Problem to solve:
Word for word, please restate the lines from the beginning of the data through the line in which "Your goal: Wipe" appears.
**** Data records ****
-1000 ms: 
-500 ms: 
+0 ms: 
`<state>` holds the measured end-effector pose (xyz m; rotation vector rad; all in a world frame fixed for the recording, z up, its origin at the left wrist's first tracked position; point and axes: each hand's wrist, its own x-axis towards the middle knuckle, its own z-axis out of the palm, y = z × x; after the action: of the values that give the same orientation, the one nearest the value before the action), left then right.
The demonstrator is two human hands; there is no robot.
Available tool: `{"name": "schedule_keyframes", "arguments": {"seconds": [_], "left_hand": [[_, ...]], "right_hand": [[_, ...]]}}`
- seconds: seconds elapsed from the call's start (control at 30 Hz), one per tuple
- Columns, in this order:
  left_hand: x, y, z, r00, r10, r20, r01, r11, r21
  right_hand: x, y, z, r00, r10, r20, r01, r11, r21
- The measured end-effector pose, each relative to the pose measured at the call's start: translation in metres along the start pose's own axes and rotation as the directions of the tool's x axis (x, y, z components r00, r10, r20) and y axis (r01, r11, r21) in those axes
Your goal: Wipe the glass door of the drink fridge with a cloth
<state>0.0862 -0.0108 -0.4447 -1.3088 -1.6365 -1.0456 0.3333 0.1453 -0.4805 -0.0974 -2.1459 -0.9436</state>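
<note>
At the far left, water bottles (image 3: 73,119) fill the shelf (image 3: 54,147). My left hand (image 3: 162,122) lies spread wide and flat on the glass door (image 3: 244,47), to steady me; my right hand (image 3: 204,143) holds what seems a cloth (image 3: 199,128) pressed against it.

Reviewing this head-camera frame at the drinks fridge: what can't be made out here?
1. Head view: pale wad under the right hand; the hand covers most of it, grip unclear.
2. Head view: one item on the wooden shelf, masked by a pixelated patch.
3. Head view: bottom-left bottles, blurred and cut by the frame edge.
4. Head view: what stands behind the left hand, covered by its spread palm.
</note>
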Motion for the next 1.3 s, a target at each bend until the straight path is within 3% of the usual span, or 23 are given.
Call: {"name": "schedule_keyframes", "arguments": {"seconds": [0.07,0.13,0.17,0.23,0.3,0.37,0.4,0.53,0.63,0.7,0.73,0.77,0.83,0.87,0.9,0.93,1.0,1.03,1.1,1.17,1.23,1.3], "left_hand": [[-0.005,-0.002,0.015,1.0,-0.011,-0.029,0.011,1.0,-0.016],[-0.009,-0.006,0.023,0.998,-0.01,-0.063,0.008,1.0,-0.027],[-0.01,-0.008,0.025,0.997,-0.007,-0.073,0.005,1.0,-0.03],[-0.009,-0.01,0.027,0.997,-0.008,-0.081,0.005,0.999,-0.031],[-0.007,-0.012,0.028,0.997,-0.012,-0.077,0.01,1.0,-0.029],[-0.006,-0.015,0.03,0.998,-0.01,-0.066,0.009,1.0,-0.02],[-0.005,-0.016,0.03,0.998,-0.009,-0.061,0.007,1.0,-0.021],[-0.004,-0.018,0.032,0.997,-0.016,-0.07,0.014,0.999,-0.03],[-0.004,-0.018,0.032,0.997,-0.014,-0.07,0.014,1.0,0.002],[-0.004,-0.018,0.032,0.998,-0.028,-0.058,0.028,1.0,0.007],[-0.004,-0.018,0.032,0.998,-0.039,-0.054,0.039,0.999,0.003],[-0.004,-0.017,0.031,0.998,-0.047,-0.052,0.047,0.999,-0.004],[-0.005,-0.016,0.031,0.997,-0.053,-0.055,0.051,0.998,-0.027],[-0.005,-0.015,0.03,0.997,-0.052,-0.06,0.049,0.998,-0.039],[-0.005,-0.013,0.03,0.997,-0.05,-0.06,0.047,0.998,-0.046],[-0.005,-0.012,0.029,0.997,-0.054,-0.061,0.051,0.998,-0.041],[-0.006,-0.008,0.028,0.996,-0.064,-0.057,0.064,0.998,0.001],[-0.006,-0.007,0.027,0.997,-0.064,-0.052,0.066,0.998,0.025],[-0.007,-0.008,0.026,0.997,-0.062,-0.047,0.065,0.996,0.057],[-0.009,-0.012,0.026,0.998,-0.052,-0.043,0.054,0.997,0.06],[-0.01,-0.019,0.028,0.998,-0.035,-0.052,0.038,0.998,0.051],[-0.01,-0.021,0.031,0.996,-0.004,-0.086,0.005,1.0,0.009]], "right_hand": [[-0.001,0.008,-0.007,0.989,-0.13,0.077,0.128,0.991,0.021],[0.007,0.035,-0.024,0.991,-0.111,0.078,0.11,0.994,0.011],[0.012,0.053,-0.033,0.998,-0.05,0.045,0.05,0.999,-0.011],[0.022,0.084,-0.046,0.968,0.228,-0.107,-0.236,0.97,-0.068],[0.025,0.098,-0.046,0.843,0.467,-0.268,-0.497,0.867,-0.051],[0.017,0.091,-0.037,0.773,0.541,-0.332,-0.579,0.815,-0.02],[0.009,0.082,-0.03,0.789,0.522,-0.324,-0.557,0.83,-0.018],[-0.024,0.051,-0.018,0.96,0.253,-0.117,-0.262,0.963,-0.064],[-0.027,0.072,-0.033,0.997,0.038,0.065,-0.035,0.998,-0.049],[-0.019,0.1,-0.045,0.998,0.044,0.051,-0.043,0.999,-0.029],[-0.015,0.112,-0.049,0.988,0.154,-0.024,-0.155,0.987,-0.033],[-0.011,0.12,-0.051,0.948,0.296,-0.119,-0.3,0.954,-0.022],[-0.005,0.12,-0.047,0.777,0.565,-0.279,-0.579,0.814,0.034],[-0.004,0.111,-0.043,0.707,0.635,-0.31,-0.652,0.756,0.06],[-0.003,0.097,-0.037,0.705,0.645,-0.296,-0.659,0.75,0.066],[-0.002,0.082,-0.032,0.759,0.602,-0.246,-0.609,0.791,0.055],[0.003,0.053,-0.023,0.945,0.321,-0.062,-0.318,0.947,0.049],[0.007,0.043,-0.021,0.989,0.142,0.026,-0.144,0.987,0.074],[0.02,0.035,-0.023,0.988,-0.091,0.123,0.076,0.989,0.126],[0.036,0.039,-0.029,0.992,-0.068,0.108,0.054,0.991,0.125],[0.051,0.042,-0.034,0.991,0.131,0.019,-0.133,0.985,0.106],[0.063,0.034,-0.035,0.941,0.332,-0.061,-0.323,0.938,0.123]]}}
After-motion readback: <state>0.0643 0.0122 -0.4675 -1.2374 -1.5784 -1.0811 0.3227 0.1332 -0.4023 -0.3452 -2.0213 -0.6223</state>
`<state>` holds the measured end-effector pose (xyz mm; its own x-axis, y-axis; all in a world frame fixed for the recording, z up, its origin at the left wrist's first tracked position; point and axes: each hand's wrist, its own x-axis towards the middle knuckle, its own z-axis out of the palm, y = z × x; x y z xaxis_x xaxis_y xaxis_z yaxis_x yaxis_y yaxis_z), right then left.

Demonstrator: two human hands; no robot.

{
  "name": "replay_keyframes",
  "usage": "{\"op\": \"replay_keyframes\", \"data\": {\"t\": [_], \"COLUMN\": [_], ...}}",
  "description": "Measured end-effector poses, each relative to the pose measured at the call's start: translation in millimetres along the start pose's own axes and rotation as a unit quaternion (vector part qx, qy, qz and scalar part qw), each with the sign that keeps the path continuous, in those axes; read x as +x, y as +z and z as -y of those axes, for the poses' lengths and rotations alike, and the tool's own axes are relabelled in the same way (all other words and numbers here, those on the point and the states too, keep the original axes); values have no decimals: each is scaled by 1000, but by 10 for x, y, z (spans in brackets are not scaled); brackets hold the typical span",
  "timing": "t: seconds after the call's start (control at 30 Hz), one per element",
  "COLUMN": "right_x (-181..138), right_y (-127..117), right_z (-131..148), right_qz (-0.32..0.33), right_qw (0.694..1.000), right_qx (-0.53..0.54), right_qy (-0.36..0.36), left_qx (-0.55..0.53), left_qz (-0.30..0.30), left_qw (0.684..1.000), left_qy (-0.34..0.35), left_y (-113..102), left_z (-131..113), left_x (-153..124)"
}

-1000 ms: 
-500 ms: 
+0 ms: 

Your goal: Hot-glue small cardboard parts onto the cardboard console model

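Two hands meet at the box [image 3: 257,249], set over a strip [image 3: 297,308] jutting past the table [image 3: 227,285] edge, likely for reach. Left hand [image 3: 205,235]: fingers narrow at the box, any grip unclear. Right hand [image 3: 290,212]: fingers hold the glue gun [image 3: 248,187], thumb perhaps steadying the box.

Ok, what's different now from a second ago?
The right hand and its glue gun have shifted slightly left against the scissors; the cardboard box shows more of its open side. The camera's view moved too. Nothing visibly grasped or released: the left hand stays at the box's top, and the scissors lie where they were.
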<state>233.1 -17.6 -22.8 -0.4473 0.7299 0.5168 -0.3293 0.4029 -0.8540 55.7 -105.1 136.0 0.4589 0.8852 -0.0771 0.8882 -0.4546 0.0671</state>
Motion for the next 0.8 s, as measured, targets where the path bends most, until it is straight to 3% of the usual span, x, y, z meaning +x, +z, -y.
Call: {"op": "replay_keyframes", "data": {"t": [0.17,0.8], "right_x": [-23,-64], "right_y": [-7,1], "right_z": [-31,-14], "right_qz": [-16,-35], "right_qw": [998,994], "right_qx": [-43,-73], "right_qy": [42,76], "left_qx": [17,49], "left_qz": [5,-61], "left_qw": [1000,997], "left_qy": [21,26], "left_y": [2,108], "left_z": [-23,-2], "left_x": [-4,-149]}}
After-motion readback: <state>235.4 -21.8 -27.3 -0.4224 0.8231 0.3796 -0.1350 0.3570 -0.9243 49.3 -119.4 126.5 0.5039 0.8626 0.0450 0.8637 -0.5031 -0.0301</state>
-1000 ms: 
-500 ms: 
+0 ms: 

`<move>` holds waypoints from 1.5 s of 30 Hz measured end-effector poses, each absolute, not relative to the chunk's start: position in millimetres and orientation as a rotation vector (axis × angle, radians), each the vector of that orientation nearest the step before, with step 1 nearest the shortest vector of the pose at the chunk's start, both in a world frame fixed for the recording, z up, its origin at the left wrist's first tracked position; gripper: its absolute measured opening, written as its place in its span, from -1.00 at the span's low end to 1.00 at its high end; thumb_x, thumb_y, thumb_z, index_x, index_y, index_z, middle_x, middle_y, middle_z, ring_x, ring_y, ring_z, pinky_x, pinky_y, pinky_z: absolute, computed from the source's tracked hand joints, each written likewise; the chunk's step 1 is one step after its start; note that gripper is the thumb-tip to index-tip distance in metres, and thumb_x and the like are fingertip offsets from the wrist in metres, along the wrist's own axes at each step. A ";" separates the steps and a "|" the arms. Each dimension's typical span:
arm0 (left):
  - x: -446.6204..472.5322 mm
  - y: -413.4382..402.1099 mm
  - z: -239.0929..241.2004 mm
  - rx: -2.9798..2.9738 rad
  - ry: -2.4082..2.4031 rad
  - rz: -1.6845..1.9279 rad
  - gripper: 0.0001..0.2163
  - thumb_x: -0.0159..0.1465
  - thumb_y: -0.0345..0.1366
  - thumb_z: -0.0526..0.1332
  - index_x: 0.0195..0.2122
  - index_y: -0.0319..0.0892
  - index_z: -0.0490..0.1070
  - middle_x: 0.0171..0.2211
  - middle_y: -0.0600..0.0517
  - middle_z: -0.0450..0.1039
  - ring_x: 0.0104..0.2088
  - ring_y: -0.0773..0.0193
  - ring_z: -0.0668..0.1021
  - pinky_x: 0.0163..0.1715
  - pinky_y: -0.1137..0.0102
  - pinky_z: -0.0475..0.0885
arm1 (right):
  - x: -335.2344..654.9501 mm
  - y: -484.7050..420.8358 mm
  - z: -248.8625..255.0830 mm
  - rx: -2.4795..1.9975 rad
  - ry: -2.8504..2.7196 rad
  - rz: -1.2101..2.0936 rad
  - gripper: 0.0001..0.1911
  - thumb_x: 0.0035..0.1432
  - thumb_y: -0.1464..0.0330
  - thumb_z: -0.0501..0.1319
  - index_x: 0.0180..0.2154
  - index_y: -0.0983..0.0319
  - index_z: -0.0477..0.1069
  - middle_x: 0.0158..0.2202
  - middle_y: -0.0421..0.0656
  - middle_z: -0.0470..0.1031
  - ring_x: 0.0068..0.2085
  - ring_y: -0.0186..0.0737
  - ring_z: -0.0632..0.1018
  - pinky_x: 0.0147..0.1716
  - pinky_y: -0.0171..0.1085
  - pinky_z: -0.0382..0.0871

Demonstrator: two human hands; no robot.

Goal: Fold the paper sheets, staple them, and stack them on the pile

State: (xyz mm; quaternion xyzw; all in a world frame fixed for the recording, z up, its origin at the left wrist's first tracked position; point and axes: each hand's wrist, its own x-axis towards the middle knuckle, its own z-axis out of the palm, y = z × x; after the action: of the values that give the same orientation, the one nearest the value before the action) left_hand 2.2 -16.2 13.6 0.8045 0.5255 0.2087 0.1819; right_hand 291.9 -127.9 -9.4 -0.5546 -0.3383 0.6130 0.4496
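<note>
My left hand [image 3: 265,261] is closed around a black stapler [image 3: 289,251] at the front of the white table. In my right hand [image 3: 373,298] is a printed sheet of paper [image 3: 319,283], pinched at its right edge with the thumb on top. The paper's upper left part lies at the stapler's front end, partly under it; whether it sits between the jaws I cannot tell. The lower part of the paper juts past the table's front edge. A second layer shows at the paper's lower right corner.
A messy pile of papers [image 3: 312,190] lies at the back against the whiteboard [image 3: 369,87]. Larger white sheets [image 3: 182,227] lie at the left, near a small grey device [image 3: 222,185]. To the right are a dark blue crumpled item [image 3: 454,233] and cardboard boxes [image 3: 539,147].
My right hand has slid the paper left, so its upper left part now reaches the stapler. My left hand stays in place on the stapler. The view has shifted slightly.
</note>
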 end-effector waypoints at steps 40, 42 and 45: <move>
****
Result of the task:
-1000 ms: 
-500 ms: 
+0 ms: 
`<state>` holds the measured end-effector pose (xyz m; rotation vector rad; all in a world frame fixed for the recording, z up, its origin at the left wrist's first tracked position; point and axes: each hand's wrist, its own x-axis towards the middle knuckle, its own z-axis out of the palm, y = z × x; after the action: of the values that give the same orientation, the one nearest the value before the action), left then right.
The demonstrator is two human hands; there is no robot.
Available tool: `{"name": "schedule_keyframes", "arguments": {"seconds": [_], "left_hand": [[_, ...]], "right_hand": [[_, ...]]}}`
- seconds: seconds elapsed from the call's start (control at 30 Hz), one per tuple
- Columns, in this order:
  left_hand: x, y, z, r00, r10, r20, r01, r11, r21
  right_hand: x, y, z, r00, r10, r20, r01, r11, r21
- The measured end-effector pose, each relative to the pose measured at the call's start: translation in metres along the start pose's own axes and rotation as the directions of the tool's x axis (x, y, z components r00, r10, r20) and y axis (r01, r11, r21) in those axes
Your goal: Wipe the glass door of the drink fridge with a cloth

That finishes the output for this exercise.